Data driven technologies and machine leaning are among the latest developments and most promising approaches in corrosion science to guide the discovery and design of more effective and environmentally benign corrosion inhibitors and protective coating systems3,11,12,13,14,15,16,17,18,19,20,21,22,23,24,25. However, one of the main challenges dealing with the application of machine learning to understand and design protective systems is building the datasets required for training the predictive models26,27. The collection of experimental data, as well as data management and curation, are among the most time-consuming tasks in the machine learning workflow.
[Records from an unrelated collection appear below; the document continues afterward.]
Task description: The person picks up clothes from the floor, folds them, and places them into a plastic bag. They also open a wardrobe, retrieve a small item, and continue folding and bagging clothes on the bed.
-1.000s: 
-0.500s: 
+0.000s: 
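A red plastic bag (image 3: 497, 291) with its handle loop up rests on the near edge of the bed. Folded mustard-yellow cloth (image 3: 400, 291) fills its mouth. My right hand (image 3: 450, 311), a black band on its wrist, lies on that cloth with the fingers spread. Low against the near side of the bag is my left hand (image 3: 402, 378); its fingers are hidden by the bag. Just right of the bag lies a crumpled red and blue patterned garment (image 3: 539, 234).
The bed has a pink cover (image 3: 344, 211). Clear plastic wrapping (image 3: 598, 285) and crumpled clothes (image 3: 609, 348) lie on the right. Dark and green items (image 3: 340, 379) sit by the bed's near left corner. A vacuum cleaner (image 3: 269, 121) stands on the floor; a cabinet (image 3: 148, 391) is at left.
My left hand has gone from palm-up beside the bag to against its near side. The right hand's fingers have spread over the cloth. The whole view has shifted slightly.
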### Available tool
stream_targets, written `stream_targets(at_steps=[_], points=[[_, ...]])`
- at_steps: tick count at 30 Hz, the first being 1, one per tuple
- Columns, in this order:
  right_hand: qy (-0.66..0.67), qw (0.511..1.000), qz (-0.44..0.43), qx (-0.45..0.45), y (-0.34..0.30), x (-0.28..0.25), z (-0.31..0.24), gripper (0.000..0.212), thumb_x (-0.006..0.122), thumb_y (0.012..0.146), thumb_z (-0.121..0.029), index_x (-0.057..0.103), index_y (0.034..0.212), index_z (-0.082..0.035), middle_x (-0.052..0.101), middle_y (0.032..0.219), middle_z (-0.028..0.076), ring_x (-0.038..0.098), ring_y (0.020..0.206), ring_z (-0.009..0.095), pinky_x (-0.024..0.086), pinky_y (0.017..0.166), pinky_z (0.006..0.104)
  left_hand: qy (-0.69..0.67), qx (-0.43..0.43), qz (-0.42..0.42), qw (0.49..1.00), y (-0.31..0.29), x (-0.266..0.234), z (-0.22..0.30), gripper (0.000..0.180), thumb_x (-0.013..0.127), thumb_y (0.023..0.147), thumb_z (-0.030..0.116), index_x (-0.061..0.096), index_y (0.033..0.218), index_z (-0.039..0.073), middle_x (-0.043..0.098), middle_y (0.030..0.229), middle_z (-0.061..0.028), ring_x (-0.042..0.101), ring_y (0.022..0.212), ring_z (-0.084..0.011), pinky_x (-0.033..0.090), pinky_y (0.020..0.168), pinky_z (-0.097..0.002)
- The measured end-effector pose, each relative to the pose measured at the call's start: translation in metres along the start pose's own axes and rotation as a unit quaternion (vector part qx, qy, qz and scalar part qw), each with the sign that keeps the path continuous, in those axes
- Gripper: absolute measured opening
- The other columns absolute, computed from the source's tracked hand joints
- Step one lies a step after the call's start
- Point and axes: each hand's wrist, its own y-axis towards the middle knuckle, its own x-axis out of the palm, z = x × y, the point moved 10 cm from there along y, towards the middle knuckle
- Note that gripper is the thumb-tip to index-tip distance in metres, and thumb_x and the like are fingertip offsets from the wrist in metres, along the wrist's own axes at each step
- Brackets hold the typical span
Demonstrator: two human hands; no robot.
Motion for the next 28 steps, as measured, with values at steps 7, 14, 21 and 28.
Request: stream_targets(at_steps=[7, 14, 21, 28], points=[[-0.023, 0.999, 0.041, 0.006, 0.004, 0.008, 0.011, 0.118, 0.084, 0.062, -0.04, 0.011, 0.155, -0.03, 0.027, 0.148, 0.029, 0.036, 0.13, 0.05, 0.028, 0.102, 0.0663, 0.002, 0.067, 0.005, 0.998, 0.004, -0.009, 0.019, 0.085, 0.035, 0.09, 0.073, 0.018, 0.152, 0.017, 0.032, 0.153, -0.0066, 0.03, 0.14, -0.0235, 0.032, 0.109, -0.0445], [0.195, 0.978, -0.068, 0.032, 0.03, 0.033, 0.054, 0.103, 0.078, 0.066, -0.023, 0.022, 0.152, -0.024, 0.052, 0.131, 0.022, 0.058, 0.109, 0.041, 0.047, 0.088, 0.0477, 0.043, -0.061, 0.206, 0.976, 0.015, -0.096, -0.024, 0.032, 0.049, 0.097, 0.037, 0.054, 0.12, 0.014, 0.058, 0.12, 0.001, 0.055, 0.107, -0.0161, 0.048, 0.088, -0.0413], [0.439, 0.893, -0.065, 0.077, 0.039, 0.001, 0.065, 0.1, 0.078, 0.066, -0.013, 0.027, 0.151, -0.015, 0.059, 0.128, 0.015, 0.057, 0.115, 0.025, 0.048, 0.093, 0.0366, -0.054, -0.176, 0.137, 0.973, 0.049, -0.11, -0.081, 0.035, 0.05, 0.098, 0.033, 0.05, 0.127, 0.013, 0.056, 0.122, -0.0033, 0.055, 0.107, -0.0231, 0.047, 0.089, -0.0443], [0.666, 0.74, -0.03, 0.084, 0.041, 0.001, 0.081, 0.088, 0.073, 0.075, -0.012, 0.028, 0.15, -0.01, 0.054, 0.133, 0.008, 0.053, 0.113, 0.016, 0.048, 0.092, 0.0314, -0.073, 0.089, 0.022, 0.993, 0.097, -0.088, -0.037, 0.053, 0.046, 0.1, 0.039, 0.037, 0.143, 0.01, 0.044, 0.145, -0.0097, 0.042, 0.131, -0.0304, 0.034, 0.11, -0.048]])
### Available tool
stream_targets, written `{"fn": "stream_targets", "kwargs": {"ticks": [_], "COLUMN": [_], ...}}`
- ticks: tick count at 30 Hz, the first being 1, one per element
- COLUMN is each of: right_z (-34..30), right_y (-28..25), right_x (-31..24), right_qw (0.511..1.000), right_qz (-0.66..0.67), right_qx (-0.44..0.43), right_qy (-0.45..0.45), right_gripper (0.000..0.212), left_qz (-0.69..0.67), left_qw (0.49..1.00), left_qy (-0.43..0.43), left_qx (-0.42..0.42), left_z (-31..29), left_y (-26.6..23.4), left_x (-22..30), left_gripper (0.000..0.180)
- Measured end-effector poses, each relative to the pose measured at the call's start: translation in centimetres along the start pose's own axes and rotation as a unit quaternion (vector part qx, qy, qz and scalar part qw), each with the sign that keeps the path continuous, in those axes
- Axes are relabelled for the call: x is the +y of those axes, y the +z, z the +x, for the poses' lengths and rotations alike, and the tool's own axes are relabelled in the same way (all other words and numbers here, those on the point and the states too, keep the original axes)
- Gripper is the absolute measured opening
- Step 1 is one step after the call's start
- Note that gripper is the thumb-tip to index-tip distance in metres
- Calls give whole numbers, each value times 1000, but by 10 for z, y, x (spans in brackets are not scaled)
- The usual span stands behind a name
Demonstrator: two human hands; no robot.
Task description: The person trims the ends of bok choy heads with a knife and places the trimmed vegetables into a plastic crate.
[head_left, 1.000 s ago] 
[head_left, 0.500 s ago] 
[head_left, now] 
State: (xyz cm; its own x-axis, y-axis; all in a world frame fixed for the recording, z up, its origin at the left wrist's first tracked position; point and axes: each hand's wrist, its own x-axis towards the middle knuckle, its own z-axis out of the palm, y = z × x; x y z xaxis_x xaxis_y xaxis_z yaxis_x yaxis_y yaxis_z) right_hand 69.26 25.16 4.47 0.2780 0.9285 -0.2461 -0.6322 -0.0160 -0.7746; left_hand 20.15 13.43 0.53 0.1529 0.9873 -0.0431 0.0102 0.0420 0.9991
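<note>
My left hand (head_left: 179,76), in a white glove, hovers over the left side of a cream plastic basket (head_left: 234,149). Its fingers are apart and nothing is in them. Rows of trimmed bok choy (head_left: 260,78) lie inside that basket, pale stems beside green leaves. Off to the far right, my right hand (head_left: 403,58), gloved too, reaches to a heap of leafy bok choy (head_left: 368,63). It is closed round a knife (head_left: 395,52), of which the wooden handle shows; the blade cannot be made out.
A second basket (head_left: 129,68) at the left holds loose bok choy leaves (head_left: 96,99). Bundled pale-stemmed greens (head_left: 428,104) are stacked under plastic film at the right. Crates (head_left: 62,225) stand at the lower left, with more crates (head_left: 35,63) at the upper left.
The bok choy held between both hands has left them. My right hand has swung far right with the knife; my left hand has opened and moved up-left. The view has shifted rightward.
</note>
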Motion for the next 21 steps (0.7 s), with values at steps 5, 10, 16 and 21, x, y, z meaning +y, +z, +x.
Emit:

Therefore, a web application like the one presented herein, will fulfill two main purposes: (1) it can be used by scientists and engineers working in academia and industry to quickly compare the performance of different corrosion inhibitors and select the most appropriate condition specific corrosion inhibitor for each application; and (2) it will provide a framework to organize cured datasets for different substrates which will trigger further machine learning and data driven developments to design corrosion inhibitors.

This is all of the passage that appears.